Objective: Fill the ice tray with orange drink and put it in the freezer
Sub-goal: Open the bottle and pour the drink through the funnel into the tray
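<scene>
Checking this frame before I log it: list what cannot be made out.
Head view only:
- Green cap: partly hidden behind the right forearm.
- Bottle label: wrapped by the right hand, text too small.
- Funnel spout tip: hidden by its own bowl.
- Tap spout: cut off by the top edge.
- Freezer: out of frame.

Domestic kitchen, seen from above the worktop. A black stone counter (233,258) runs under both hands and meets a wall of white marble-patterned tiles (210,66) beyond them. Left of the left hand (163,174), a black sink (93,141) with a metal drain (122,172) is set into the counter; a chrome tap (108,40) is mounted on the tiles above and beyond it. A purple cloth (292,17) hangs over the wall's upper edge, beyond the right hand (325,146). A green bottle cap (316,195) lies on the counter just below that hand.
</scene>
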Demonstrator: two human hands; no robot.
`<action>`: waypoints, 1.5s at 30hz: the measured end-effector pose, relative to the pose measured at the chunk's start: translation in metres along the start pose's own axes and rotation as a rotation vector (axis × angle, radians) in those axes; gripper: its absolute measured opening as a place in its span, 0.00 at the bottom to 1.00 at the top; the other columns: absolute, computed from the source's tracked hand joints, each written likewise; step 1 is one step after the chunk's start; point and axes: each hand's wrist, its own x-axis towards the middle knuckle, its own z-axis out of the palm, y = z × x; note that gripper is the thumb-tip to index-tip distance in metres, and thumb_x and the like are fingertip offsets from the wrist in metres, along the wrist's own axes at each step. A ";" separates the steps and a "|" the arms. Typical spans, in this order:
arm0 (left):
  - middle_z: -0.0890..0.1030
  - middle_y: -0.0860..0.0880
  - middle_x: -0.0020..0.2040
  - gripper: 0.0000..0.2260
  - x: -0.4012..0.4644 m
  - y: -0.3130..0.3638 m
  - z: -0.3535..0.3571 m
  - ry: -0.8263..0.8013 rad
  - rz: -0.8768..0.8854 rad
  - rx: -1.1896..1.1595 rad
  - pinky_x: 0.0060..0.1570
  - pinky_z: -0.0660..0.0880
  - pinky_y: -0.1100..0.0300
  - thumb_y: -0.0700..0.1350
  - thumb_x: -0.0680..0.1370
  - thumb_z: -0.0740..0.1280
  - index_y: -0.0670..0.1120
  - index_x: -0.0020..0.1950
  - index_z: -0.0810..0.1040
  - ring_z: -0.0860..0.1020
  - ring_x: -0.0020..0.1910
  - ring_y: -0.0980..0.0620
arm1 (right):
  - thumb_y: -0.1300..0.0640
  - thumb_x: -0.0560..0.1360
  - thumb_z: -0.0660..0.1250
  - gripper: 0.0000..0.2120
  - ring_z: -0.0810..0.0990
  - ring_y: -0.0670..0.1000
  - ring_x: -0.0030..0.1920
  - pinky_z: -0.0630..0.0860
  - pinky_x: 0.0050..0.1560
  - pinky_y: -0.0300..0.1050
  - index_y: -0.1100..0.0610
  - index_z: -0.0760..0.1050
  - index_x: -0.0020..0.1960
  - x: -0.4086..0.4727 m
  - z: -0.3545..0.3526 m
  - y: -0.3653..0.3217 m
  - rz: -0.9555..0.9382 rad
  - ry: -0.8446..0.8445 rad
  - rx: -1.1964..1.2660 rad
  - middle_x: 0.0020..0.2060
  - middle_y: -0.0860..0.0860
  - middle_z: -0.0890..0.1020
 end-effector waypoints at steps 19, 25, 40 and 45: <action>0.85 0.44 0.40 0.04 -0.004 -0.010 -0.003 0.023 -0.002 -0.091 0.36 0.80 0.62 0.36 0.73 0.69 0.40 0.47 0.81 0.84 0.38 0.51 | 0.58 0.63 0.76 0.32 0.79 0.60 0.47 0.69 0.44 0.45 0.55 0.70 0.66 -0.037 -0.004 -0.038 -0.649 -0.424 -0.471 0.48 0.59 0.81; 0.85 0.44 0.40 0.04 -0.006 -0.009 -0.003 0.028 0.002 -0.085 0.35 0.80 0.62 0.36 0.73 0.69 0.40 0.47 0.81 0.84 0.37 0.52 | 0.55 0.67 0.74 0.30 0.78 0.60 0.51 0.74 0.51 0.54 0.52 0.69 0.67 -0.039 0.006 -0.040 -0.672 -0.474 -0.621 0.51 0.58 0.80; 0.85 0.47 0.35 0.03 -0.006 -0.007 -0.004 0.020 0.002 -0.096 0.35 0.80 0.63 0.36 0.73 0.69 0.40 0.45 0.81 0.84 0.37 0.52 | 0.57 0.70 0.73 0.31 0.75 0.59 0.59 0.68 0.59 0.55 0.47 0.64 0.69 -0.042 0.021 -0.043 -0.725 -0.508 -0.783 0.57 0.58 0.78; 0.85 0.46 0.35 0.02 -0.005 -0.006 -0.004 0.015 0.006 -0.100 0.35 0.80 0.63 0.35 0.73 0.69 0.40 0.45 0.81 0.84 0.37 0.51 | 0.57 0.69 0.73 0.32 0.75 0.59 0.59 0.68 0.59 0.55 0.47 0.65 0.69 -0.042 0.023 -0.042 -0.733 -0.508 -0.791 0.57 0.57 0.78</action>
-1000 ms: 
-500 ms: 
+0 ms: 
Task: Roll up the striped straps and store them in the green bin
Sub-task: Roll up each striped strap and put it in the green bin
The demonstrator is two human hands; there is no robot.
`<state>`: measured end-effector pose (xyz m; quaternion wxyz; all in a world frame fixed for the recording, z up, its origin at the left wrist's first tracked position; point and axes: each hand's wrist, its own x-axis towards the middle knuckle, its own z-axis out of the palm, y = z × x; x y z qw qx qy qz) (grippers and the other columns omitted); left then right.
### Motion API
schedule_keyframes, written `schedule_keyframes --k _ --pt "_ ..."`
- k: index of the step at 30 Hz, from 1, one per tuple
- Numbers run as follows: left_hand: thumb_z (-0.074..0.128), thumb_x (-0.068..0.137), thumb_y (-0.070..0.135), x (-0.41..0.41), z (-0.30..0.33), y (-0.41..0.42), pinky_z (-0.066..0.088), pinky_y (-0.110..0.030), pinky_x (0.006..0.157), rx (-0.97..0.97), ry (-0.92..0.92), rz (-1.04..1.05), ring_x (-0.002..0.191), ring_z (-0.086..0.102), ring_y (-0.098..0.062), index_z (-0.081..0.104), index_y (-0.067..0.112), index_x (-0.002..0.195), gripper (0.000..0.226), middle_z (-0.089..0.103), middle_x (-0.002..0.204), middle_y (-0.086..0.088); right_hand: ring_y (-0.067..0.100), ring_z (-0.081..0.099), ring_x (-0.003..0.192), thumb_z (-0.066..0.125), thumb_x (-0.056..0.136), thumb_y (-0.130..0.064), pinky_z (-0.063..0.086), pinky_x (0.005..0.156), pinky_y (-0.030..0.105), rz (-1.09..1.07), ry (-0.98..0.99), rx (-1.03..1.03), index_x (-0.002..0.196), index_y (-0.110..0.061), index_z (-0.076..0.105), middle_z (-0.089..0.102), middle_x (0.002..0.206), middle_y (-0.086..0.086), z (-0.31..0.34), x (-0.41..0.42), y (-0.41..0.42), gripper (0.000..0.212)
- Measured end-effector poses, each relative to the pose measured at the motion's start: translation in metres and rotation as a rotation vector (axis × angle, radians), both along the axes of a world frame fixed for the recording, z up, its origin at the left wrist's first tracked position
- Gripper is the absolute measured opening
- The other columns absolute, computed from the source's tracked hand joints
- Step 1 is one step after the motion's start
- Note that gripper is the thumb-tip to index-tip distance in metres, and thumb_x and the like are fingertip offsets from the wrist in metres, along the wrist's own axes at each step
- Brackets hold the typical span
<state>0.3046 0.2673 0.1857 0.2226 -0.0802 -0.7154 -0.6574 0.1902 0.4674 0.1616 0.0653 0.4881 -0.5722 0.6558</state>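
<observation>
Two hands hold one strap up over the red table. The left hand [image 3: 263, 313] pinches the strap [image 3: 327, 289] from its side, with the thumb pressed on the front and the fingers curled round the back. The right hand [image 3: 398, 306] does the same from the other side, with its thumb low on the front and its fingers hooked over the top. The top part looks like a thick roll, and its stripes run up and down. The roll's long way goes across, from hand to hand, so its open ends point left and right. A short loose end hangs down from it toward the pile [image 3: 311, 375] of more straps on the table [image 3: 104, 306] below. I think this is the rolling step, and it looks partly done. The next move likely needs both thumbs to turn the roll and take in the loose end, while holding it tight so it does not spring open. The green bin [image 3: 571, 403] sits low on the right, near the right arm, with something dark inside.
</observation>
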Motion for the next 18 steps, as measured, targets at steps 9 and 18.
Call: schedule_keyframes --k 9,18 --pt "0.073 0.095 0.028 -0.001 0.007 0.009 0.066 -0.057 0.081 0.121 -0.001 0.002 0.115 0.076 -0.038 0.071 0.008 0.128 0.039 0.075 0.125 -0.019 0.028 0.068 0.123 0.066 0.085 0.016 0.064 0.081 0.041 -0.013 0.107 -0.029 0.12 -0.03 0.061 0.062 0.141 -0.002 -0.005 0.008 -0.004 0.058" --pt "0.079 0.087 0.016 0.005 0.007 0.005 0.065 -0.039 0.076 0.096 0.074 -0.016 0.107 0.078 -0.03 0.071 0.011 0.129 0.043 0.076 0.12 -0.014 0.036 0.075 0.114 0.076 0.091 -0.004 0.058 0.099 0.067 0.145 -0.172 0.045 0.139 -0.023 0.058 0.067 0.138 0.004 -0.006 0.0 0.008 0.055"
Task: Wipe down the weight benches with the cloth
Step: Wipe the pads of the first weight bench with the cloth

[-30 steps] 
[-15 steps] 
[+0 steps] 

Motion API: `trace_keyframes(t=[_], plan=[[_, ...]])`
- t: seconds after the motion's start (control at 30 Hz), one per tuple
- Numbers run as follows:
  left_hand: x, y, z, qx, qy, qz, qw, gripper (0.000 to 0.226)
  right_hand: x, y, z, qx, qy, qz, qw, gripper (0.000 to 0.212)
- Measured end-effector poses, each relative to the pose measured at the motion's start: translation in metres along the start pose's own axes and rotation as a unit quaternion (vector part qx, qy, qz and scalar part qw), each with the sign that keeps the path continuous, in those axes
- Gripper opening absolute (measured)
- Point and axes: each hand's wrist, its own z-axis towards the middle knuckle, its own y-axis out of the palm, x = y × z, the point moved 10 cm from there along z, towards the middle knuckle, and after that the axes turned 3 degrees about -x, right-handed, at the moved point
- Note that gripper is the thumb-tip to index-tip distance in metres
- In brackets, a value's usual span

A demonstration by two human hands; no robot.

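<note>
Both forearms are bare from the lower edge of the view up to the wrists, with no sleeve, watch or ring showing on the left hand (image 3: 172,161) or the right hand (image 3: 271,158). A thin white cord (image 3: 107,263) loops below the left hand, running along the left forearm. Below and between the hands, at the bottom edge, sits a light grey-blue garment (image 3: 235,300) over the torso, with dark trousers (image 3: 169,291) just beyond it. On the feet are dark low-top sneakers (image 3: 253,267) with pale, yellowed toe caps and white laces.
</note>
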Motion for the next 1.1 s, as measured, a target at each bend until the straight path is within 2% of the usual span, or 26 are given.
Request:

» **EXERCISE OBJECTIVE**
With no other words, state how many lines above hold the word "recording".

» **WRITTEN SOLUTION**
2